**WHAT IS NEEDED:** From the data below, return only the lines from the one with "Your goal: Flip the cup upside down" through the one with "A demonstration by", exact and inclusive, with pictures left out.

Stored data:
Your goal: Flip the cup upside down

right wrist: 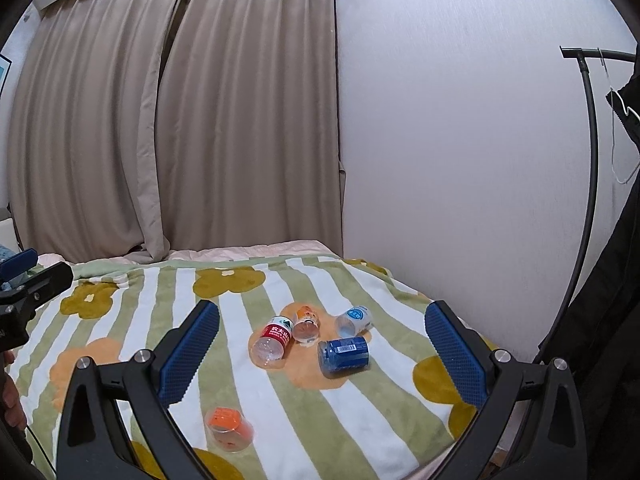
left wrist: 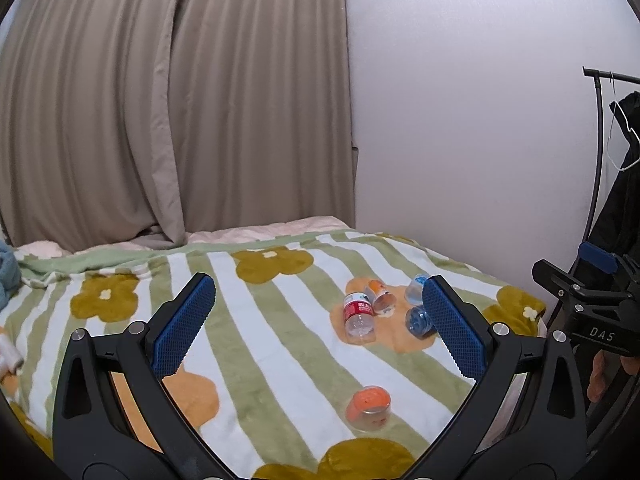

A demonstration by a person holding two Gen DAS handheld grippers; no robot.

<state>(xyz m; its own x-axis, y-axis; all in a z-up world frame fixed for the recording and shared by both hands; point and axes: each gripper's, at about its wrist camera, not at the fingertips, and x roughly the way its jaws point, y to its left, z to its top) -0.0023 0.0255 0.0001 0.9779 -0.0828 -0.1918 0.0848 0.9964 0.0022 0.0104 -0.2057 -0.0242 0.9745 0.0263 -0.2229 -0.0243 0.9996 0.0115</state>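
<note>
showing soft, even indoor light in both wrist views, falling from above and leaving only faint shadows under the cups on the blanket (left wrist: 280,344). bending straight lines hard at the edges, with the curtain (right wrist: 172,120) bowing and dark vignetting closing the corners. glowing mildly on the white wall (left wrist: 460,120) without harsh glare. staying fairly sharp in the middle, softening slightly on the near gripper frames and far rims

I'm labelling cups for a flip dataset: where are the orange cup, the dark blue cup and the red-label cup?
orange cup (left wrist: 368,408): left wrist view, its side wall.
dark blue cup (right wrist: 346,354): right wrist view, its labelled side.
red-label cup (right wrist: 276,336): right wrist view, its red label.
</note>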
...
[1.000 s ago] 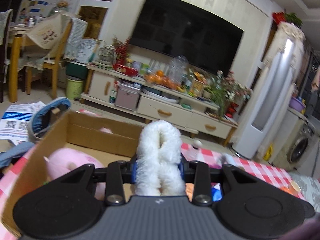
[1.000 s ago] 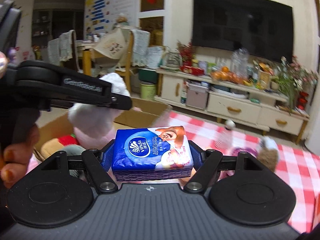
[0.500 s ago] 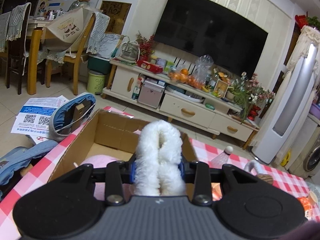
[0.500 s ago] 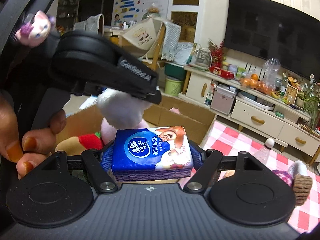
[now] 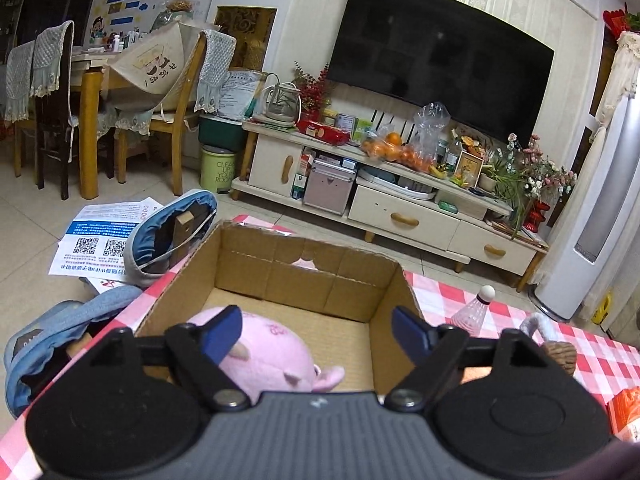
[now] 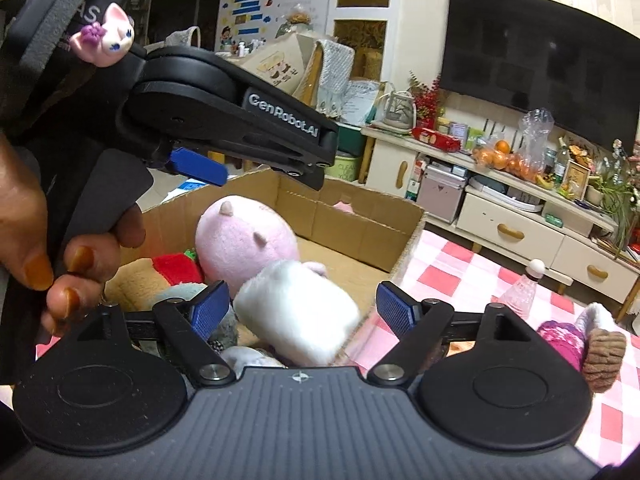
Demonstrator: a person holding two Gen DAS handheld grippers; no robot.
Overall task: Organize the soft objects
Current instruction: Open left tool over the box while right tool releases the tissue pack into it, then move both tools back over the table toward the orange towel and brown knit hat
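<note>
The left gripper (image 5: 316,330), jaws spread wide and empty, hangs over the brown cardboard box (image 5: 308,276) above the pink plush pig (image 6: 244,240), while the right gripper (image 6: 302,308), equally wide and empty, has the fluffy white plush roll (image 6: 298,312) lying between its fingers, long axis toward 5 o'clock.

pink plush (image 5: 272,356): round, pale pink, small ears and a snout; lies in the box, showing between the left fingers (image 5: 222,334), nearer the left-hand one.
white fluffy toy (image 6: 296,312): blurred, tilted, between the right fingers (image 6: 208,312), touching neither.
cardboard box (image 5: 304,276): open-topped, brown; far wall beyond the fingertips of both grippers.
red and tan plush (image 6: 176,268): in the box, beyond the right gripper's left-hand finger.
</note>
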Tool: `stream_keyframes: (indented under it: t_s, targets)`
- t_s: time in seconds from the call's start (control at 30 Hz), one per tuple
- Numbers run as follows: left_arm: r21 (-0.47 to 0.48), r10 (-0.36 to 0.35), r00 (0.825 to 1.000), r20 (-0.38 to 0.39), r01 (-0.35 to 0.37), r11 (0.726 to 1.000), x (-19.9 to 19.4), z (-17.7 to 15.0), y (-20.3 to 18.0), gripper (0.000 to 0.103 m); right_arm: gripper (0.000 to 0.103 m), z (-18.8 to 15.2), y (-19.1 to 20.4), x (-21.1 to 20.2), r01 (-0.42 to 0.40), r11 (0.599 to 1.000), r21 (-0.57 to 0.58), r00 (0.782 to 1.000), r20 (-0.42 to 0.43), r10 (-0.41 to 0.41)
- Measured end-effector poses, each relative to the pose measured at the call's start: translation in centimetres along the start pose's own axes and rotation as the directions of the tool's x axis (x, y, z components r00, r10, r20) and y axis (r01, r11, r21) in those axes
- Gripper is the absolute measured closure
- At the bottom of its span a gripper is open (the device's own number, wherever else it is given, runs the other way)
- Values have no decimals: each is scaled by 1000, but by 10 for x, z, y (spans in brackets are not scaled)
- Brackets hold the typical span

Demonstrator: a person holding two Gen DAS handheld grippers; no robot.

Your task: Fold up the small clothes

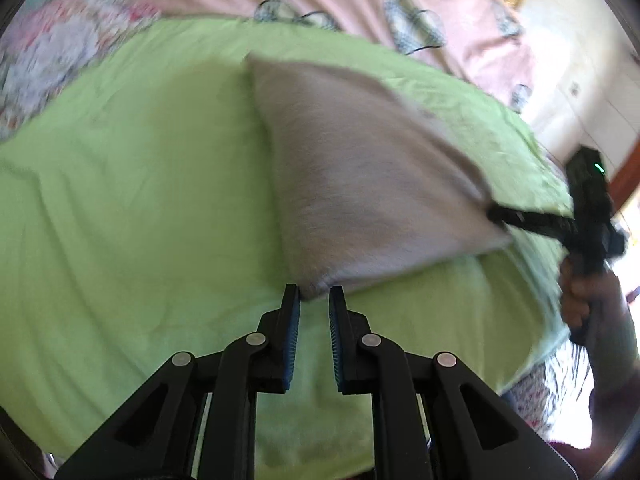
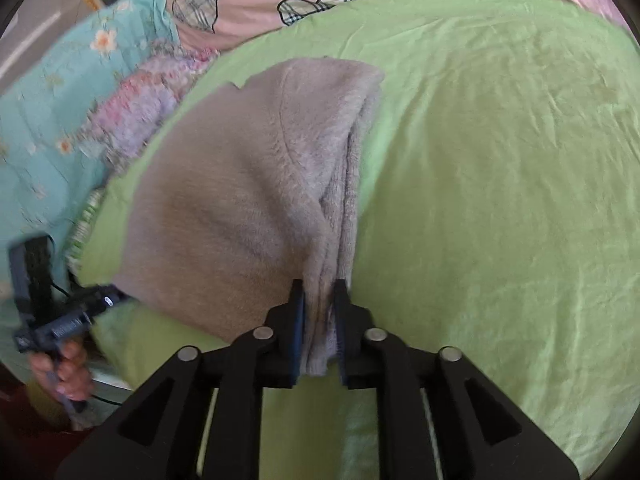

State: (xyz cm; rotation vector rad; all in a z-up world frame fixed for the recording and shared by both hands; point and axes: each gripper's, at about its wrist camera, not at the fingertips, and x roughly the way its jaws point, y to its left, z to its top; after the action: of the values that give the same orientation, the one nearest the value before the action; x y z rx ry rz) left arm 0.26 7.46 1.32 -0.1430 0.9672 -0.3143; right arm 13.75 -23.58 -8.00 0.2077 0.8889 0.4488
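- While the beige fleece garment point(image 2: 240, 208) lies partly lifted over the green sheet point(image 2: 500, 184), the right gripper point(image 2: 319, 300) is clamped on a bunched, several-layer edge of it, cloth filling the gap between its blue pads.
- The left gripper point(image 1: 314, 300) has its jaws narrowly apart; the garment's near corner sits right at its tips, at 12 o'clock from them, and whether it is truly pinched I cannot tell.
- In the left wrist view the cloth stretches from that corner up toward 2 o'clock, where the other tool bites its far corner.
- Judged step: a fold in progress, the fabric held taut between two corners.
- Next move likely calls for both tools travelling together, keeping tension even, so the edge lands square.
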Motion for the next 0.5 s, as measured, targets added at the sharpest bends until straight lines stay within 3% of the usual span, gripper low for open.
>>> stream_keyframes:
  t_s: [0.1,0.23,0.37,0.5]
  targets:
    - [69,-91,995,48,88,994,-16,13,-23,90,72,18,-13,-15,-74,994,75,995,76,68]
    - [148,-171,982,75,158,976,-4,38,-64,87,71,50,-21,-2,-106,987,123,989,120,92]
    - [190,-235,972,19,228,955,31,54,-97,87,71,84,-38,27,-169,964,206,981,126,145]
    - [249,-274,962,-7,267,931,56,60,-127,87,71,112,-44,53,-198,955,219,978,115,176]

**WRITTEN SOLUTION:**
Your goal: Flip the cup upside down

right wrist: 
left wrist: 

A demonstration by a person holding two Gen DAS handheld grippers; no robot.

The submitted response is complete.